### The task
Please state how many lines of the listing contain the word "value", giving the number by itself.

### Data excerpt
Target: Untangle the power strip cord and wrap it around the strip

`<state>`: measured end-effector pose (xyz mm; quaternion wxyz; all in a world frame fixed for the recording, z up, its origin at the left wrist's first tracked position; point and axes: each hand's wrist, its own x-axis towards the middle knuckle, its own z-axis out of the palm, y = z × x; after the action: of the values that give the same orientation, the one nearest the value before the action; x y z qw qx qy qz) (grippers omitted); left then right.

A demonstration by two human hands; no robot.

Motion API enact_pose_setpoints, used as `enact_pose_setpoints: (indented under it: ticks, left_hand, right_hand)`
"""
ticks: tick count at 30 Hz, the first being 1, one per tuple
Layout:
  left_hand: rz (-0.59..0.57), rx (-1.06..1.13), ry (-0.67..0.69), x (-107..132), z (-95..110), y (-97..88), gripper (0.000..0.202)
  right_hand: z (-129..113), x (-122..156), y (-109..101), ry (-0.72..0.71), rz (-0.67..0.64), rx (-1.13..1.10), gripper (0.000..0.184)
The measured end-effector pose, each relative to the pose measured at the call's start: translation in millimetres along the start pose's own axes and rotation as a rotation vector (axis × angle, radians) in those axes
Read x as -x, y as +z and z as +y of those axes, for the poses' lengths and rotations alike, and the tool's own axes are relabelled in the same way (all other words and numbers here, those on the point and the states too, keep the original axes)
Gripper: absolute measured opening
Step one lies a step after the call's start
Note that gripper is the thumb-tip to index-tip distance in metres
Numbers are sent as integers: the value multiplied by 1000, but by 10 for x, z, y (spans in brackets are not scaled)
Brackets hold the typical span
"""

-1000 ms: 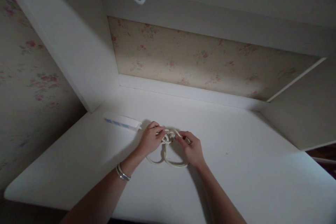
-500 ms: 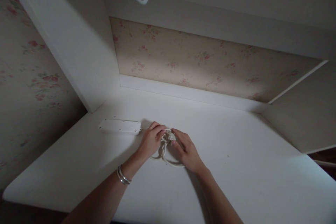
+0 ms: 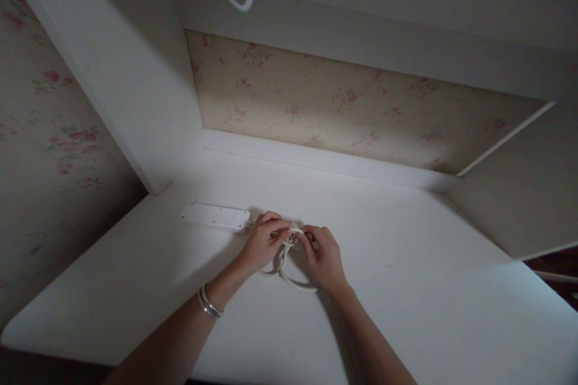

### Result of the exercise
2